Для приготовления КПДА у пациента отбиралось 300 – 400 мл крови из центрального венозного катетера в пластиковый контейнер «Гемакон» или Baxter. Во время отбора крови в контейнер осуществлялось термостатирование при 37^оС и перемешивание уже отобранной крови. Количество отобранной крови контролировалось взвешиванием.

После отбора необходимого количества крови, контейнер с кровью отсоединяли от катетера больного, катетер стандартным образом промывали и закрывали. Одновременно герметично перекрывался шланг контейнера с кровью, по которому поступала кровь в контейнер от больного. В процедурном кабинете в стерильных условиях в шланг контейнера с кровью шприцем вводилось 20 – 50 мл раствора рубомицина в физиологическом растворе, после чего шланг герметично перекрывался пережиманием корнцагом и перевязыванием. Затем контейнер помещался на качалку и инкубировался в течение 1 часа при 37^оС. После окончания инкубации приготовленный препарат КПДА вводился пациентам через центральный венозный катетр в течение 1 – 1,5 часа по процедуре, идентичной введению ресуспендированной консервированной донорской эритроцитарной массы при заместительной гемокомпонентной терапии.

Для контроля стерильности процедуры приготовления КПДА делался лабораторный бактериологический анализ проб крови из контейнера после отбора крови пациента и перед введением содержимого контейнера пациенту.

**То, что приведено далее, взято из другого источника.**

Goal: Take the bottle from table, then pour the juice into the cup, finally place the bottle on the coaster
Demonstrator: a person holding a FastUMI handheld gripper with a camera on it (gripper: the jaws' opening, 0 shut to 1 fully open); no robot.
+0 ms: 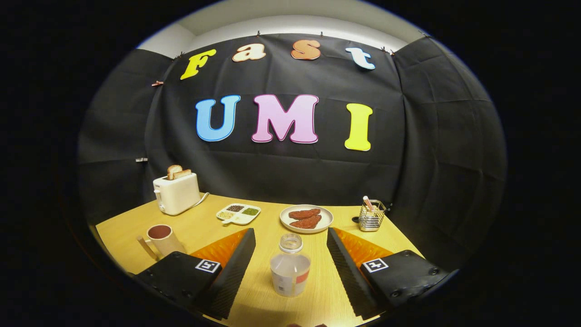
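Observation:
A clear plastic bottle (pixel 290 268) with a white and red label stands upright and uncapped on the wooden table (pixel 268 227). It sits between the two fingers of my gripper (pixel 290 230), which is open, with a gap on each side of the bottle. A cream cup (pixel 160 238) holding dark red liquid stands to the left, just beyond the left finger. A small dark disc (pixel 355 219), possibly the coaster, lies far right beside a wire holder.
At the back left stands a white toaster (pixel 176 193) with bread in it. A divided dish (pixel 238 213) of grains and a plate (pixel 306 218) with reddish pieces lie beyond the bottle. The wire holder (pixel 371 215) is at the back right.

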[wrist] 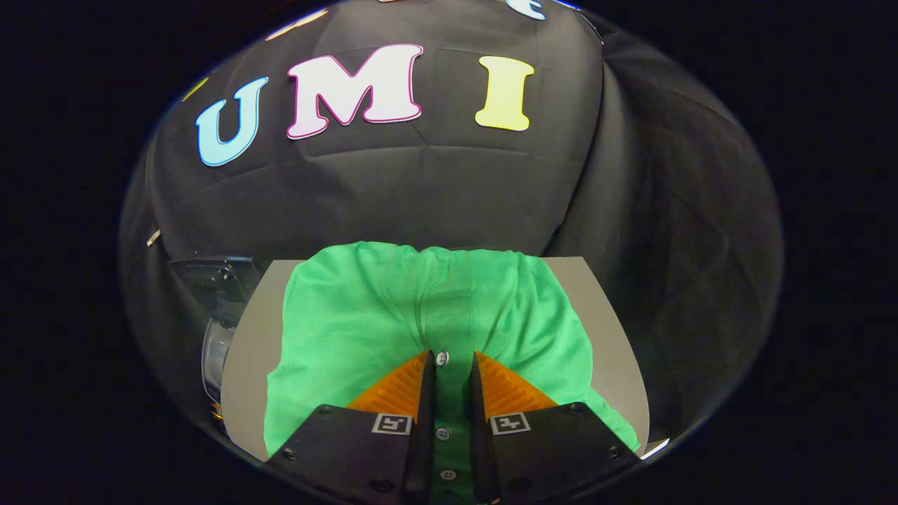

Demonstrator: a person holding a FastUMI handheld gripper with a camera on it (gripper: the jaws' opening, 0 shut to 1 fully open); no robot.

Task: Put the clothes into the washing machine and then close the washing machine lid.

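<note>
A green button-up shirt [365, 322] lies spread over a grey table [610, 337]. My gripper [450, 359] sits low on the shirt's near part. Its fingers [421, 382] stand close together with the buttoned placket pinched between them. A white button [441, 358] shows right at the fingertips, and more buttons run down the strip of cloth in the gap. Folds in the fabric converge toward the fingertips. A dark washing machine [219, 294] with a clear part stands off the table's left side, beyond the shirt's left sleeve.
Black cloth walls close the booth behind the table and to the right. The table's bare grey strips show on both sides of the shirt. A small white item [656, 449] pokes out at the table's near right corner.
</note>
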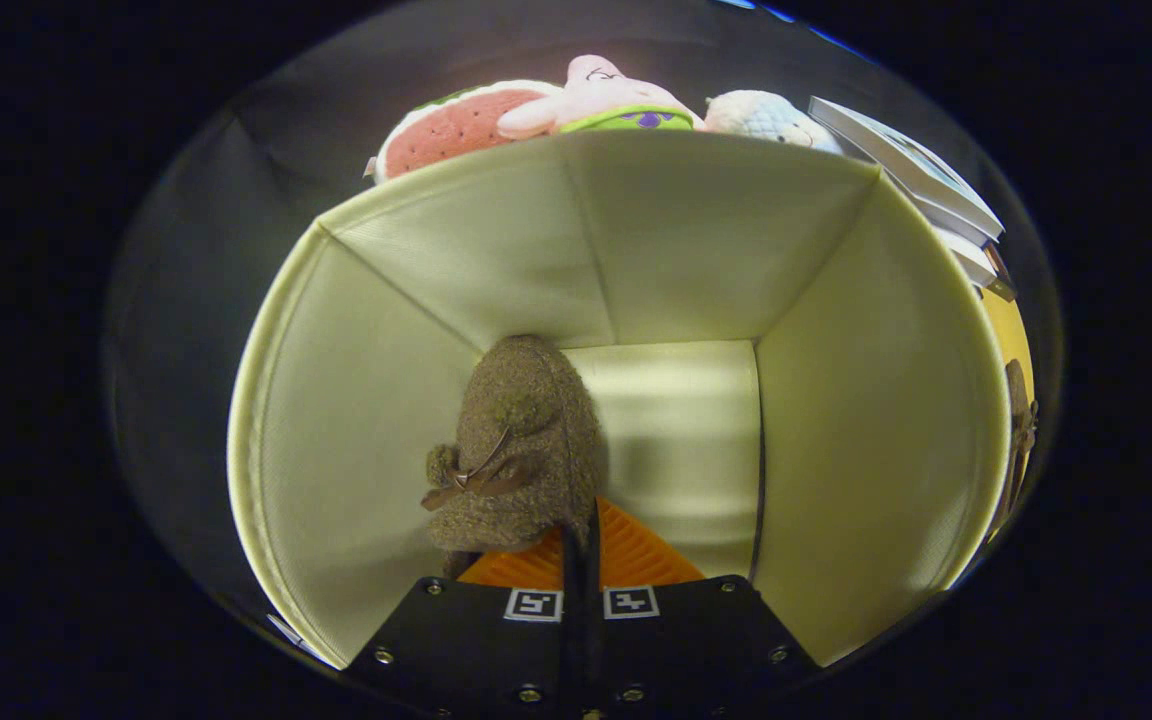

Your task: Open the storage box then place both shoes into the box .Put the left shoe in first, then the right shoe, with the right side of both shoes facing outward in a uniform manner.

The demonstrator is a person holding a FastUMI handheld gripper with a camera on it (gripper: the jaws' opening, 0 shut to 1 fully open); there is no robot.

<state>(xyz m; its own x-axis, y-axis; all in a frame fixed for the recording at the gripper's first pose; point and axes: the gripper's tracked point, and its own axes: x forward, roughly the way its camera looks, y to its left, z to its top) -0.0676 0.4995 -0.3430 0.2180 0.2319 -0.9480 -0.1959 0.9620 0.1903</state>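
Observation:
A brown fuzzy shoe (521, 440) with a bow and pompoms hangs inside the open pale-yellow storage box (676, 230), toe pointing down toward the box floor, close to the left wall. My gripper (581, 525) reaches into the box from above. Its orange fingers (636, 555) are pressed together on the shoe's rear edge. Outside the box, past its right wall, part of a second brown shoe (1019, 420) lies on a yellow surface (1008, 335).
Beyond the box's far wall sit a watermelon-slice plush (451, 125), a pink plush (601, 95) and a white plush (766, 115). A stack of books (911, 165) lies beyond the box's far right corner. The right half of the box floor (681, 440) is bare.

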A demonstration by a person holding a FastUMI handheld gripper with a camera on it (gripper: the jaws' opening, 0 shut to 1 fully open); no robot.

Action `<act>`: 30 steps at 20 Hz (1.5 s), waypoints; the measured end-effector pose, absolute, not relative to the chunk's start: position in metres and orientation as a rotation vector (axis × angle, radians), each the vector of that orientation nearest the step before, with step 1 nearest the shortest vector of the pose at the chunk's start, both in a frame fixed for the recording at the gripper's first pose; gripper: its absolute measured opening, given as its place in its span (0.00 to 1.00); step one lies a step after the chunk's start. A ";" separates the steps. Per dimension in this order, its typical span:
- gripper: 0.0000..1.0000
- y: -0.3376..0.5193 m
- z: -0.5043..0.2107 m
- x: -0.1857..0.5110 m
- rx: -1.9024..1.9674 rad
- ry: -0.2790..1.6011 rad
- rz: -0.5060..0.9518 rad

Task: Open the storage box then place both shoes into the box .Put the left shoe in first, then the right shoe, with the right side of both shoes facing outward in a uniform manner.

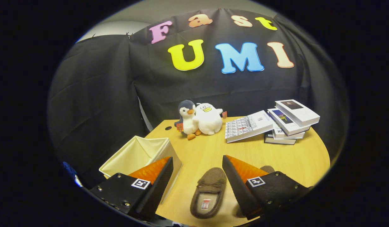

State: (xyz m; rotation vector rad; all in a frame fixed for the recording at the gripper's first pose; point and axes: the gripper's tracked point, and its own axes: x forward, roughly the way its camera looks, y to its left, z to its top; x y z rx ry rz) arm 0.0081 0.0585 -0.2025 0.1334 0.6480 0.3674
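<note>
Box point(140, 154) sits at the table's left edge, lid off or folded away, cream lining visible, nothing inside that I can see. The left finger hides its near right corner, so its clearance from that finger can't be judged.

Gripper point(197, 173): fingers spread wide, holding nothing. One shoe point(208, 197), a brown slipper, lies on the table point(295, 160) between them, toe pointing away, opening up. A second shoe point(268, 169) shows just as a brown sliver behind the right finger; which is left and which is right I cannot tell from here.

Beyond the fingers: two plush birds point(199, 119) mid-table, then a leaning pile of books point(276, 123) to the right, all well apart from the shoes.

Risks, as I judge them:
- Wrong shoe first. The between-fingers shoe is the easy grab, but it may be the right one; order would then be spoiled
- Soft upper: a pinch on the collar alone could fold and let the shoe droop or slip out on the carry
- The box looks like light fabric near the edge; a nudge from a finger or a dragged sole could shove it off or collapse a wall
- Turning the shoe for facing could be misjudged, leaving the pair mismatched
</note>
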 end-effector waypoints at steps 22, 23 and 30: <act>0.90 0.029 -0.369 -0.038 0.054 1.023 0.329; 0.87 0.030 -0.371 -0.039 0.061 1.038 0.321; 0.53 0.038 -0.389 -0.037 0.067 1.130 0.296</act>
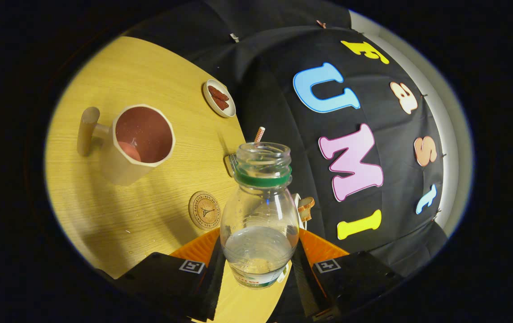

Для определения концентрации рубомицина у пациента отбирались образцы крови. При введении стандартной формы рубомицина первая проба отбиралась непосредственно после окончания введения, далее через 5, 15, 30 минут, 1, 2, 6, 18, 24 часа после окончания введения. При введении КПДА первая проба отбиралась через 30 минут после начала введения, а следующая проба – непосредственно после окончания введения, далее через 0.5, 1, 2, 6, 18, 24 часа после окончания введения КПДА. После введения КПДА в 3 день курса пробы регулярно отбирались в течение 5 – 7 дней раз в день до снижения концентрации препарата в крови до нерегистрируемого уровня. Образцы крови и плазмы (полученные путем центрифугирования крови в течение 10 минут при 1000 g ) хранились в замороженном виде при (–15^о ) – ( - 20^оС).

После завершения отбора всех проб у данного больного, образцы крови и плазмы размораживались для определения концентрации рубомицина. Концентрацию рубомицина определяли по методике, описанной выше в разделе «Методики определения антрациклиновых антибиотиков в биологических жидкостях».